Wenn Befürchtungen wahr werden
Dass diese Sorgen nicht ganz unberechtigt sind, mussten wir leider schon in der ersten Woche mit unserem neuen Freund feststellen. Was mit Kindern erst im Krabbelalter passieren kann, geht bei Hunden ja schon an Tag 1 los: Das Zuhause wird zielgerichtet nach Dingen abgesucht, mit denen man Unsinn anstellen kann. Eigentlich hatte ich alles weggeräumt, was auch nur im Entferntesten eine Gefahr darstellen könnte, hatte die Rechnung aber – wie so oft – ohne die Kinder gemacht.

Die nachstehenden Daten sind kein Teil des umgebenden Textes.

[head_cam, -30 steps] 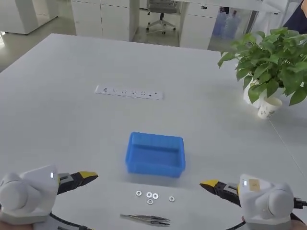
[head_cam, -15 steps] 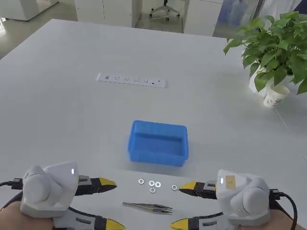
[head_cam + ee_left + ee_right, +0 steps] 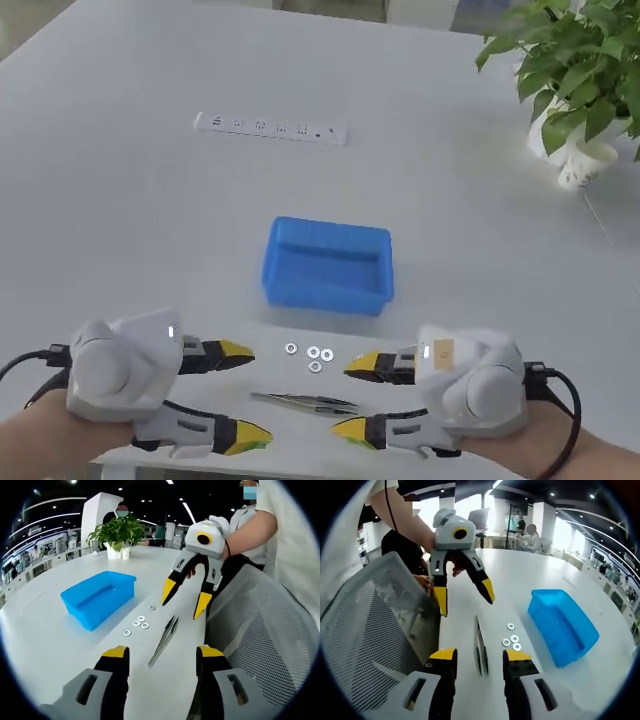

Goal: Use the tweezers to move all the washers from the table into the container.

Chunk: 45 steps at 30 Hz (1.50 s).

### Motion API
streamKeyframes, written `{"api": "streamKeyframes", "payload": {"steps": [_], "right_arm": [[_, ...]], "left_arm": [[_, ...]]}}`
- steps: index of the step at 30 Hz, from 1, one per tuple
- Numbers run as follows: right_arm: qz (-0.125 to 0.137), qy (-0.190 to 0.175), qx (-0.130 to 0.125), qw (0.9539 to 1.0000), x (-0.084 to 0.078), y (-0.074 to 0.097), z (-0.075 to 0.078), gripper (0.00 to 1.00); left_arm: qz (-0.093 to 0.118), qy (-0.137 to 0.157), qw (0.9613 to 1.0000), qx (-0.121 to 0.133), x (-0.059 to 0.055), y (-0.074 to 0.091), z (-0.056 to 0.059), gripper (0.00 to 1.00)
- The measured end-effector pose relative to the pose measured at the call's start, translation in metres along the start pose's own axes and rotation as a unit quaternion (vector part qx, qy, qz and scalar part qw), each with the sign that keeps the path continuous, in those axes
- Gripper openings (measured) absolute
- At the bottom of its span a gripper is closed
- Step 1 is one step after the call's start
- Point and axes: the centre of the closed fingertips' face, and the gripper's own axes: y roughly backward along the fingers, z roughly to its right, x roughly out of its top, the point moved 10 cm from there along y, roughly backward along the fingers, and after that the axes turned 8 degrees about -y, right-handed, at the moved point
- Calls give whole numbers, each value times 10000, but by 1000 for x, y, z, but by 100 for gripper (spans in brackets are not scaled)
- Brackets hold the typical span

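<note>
At the lower centre of the head view, slim metal tweezers (image 3: 305, 402) are lying on the white table (image 3: 120, 220) between the left gripper (image 3: 256, 392) and right gripper (image 3: 345, 398), both gaping wide and grasping nothing, while four small silver washers (image 3: 313, 352) are sitting just above them, below the blue rectangular plastic container (image 3: 328, 265).

Cropped by top and right edges of head view: potted plant (image 3: 585, 70). Too small to read: socket markings on power strip (image 3: 270, 127). Cropped at bottom edge: forearms behind left gripper (image 3: 259, 392) and right gripper (image 3: 342, 398). Partly hidden behind own near wall in left gripper view: floor of container (image 3: 95, 604). Too small to judge thickness: washers (image 3: 313, 352).
</note>
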Motion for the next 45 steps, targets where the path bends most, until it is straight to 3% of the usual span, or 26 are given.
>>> {"api": "streamKeyframes", "payload": {"steps": [3,8,20,37,45], "right_arm": [[-37,-17,22,10000,-2,-4,2,36],[-77,-9,57,10000,-4,-7,5,34],[-104,-23,113,9999,-8,-16,10,31],[-243,34,201,9995,-14,-26,8,28],[-259,59,207,9994,-14,-27,10,26]], "left_arm": [[22,-8,10000,-35,-1,-2,-1,48],[52,3,10000,0,-2,-8,-4,48],[-63,-68,9998,-190,-6,-20,-6,46],[-163,-172,9992,-320,-11,-25,-9,32],[-108,-224,9993,-277,-12,-25,-12,26]]}}
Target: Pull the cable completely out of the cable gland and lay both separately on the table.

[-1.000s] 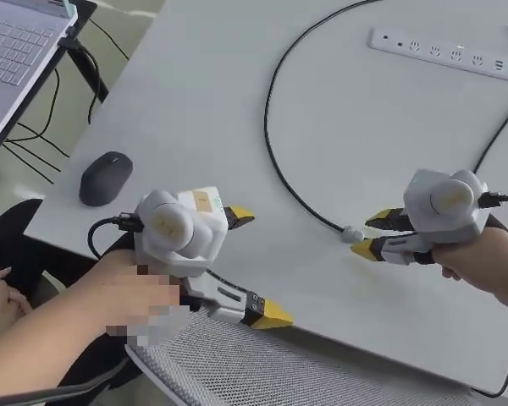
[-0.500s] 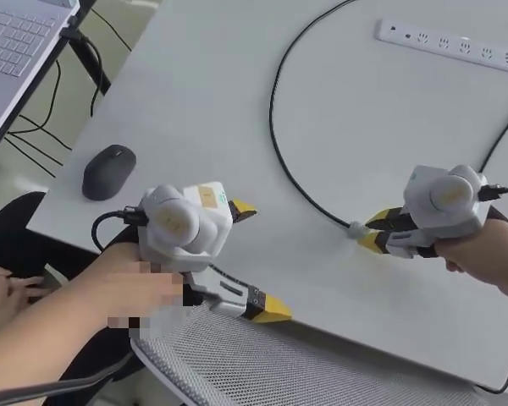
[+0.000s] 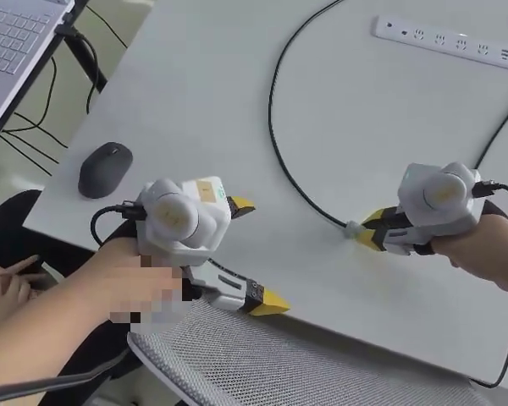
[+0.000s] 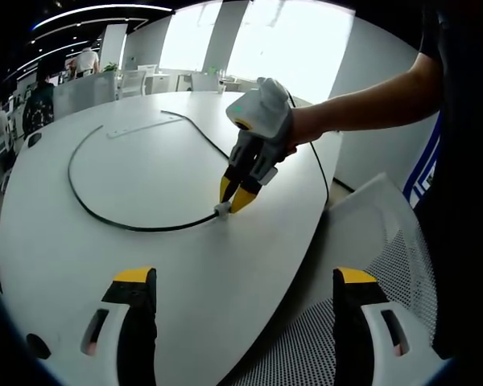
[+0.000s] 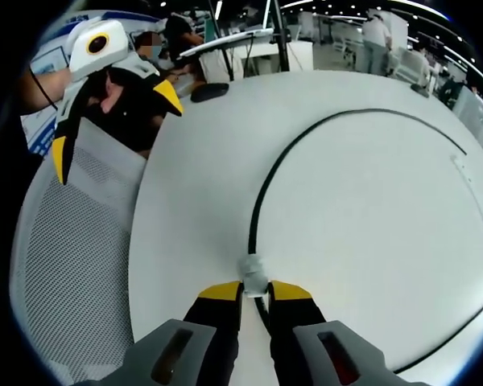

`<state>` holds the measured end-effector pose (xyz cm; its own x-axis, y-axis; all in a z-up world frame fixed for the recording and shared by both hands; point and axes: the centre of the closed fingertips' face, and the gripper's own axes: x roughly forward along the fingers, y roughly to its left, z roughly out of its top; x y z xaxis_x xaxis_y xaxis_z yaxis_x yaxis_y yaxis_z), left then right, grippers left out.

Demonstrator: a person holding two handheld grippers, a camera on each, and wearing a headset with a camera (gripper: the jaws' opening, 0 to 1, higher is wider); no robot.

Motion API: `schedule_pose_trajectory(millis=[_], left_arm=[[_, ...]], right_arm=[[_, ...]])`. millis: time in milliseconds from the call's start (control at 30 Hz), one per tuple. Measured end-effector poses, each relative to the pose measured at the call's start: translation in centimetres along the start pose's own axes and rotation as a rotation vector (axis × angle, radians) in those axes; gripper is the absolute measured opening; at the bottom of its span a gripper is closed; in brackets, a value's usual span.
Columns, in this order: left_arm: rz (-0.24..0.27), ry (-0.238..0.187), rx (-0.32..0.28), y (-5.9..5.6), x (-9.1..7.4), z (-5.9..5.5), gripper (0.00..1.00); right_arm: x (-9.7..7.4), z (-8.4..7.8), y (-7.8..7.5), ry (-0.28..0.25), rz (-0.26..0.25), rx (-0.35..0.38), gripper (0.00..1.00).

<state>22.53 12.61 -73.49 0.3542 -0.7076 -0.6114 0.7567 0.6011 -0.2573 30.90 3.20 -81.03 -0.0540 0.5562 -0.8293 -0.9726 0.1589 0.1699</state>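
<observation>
Your right tongs (image 3: 370, 230) are drawn narrow, with the cable gland (image 3: 352, 228) caught between their yellow tips. In the right gripper view the small pale gland (image 5: 253, 273) sits right at the tip ends, and a dark strand shows in the thin gap between the jaws behind it. You are holding it low over the surface (image 3: 195, 93), close to the near edge and toward its right end.

The black cable (image 3: 271, 110) still runs into the gland. From there it lies on the surface in a wide arc, sweeping toward the left edge and then bending back toward the far side.

Your left tongs (image 3: 256, 253) are spread wide and hold nothing. One yellow tip is over the surface just inside the near edge. The other hangs past that edge, above the grey mesh chair (image 3: 279, 364). The left gripper view looks between those open jaws across the surface to your right tongs (image 4: 236, 193), which are pinched at the gland (image 4: 222, 211).

A dark mouse (image 3: 106, 169) rests by the left edge near the near-left corner. A white power strip (image 3: 444, 42) lies toward the far right, well apart from the gland. A laptop (image 3: 8, 42) stands off the surface, beyond its left edge.
</observation>
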Motion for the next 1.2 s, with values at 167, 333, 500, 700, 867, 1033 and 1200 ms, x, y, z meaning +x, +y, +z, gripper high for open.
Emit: schedule_pose_trajectory(millis=[167,333,500,700,867,1033,1200], left_arm=[[0.002,-0.005,0.002,-0.1,0.2,0.5,0.9],[0.002,-0.006,0.014,-0.7,0.5,1.3,0.9],[-0.004,-0.006,0.028,-1.4,0.9,2.0,0.89],[-0.009,-0.02,0.038,-2.1,1.5,3.1,0.89],[-0.007,-0.027,0.051,-2.6,1.8,4.0,0.88],[-0.007,-0.036,0.052,-2.9,2.2,4.6,0.87],[-0.009,-0.04,0.062,-3.1,2.5,5.3,0.86]], right_arm=[[-0.9,0.4,0.5,-0.014,0.01,0.015,0.07],[-2.0,0.6,1.3,-0.023,0.017,0.019,0.07],[-3.0,0.7,2.4,-0.03,0.033,0.021,0.07],[-4.3,1.1,3.7,-0.056,0.055,0.039,0.07],[-5.3,1.5,4.6,-0.072,0.064,0.047,0.07],[-5.9,1.1,4.9,-0.064,0.067,0.037,0.07],[-6.9,1.1,5.7,-0.066,0.078,0.028,0.07]])
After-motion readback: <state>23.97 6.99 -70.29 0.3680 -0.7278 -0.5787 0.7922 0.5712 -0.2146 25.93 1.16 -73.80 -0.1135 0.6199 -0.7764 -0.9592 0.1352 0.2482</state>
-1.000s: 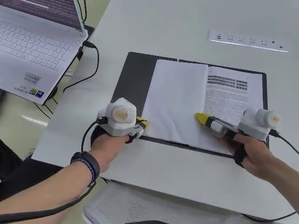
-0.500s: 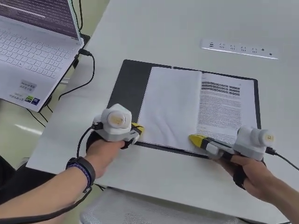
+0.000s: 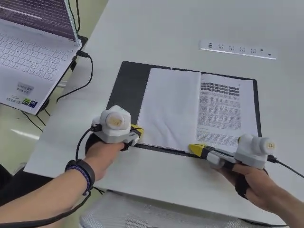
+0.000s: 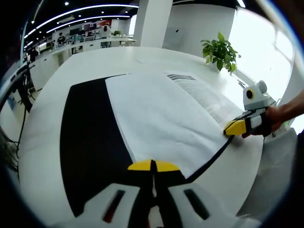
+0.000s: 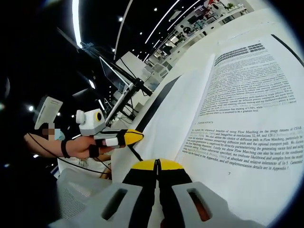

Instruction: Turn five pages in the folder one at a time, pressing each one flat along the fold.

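Now showing two hand-held grippers nearest: left gripper (image 3: 137, 129) at seven o'clock, right gripper (image 3: 195, 148) at five, both pressing jaws together, clamping nothing. Lying open just beyond, toward twelve, one black folder (image 3: 126, 88). Judging its printed page (image 3: 225, 114) light, floppy, crease-prone; suggesting pinching the lower outer corner.

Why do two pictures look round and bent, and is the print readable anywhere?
Left gripper view: fisheye lens bows the white table, and glare washes out the right side. Right gripper view: same bending, yet the printed white page reads sharply. Head view: straight lines, even light, print too small.
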A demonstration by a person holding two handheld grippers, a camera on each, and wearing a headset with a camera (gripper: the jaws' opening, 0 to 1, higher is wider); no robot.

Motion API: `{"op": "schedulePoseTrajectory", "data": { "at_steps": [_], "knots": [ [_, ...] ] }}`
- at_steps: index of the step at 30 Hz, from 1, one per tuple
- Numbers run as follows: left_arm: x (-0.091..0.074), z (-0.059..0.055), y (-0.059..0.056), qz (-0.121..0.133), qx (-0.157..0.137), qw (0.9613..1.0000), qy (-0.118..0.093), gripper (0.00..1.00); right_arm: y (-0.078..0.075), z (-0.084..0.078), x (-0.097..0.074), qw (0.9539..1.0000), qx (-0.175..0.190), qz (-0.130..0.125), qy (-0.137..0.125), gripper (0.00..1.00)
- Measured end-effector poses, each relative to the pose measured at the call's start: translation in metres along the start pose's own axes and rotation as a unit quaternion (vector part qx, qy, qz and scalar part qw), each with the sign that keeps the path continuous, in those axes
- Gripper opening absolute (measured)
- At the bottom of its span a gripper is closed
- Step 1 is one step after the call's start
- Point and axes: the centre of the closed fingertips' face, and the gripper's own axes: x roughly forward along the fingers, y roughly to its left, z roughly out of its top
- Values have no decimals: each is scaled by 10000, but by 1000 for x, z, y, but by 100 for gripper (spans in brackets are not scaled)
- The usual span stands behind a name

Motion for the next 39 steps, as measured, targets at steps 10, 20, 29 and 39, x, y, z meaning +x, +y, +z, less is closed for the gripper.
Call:
{"op": "schedulePoseTrajectory", "data": {
  "at_steps": [10,20,29,39],
  "knots": [
    [0,0,0,-24,87,9999,62,0,-1,-2,1,9998,150,-84,124,0],
    [-6,3,-19,-169,74,9998,89,13,-4,11,-14,9992,-58,-379,-67,7],
    [-19,8,-29,-322,117,9994,27,23,-12,23,-41,9970,-217,-722,-176,19],
    [-45,28,-34,-382,466,9979,-229,34,-10,34,-81,9890,-1029,-1061,25,34]
  ]
}}
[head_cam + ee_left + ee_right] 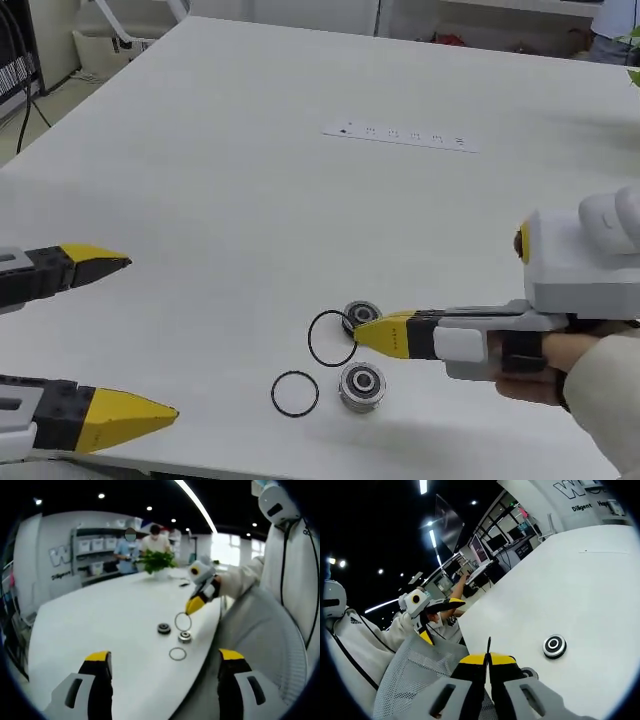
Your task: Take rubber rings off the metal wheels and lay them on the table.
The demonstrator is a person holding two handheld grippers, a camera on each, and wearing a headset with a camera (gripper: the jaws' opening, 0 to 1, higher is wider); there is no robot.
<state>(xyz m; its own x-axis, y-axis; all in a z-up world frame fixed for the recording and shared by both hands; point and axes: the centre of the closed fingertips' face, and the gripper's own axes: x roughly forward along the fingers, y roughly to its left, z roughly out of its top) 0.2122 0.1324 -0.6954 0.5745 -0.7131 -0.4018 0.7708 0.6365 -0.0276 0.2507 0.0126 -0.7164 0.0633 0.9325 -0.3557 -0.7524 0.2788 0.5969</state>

Unsere Tochter kam auf die famose Idee, ihr prall mit Schokolade gefülltes Osterkörbchen auf den Boden in unsere Essecke zu stellen. Der weiße Wuschel entpuppte sich als extremer Schokoladenliebhaber und fraß in Windeseile einen halben Schoki-Osterhasen samt Silberpapier. Da Schokoladenkonsum für Hunde tödlich enden kann, fanden wir uns also gleich in Woche 1 in der Tiernotaufnahme wieder. Heulend mit dem Schokolade-verschmierten Welpen auf dem Schoß, zweifelte ich dort an meinen Frauchen-Fähigkeiten. War dieses letzte Kind mit Fell vielleicht doch ein Kind zu viel?
Am Ende ist alles gut ausgegangen. Unser Fellkind hat die Schokolade hervorragend vertragen. Trotzdem wird sie jetzt unerreichbar in der obersten Küchenschublade aufbewahrt. Es ist in den letzten Monaten zu keinen weiteren beunruhigenden Zwischenfällen gekommen und natürlich weiß ich, was BARF ist. Alles hat sich eingespielt und es ist wie mit Kindern: Nach einiger Zeit kann man sich nicht mehr vorstellen, wie es ohne sie war.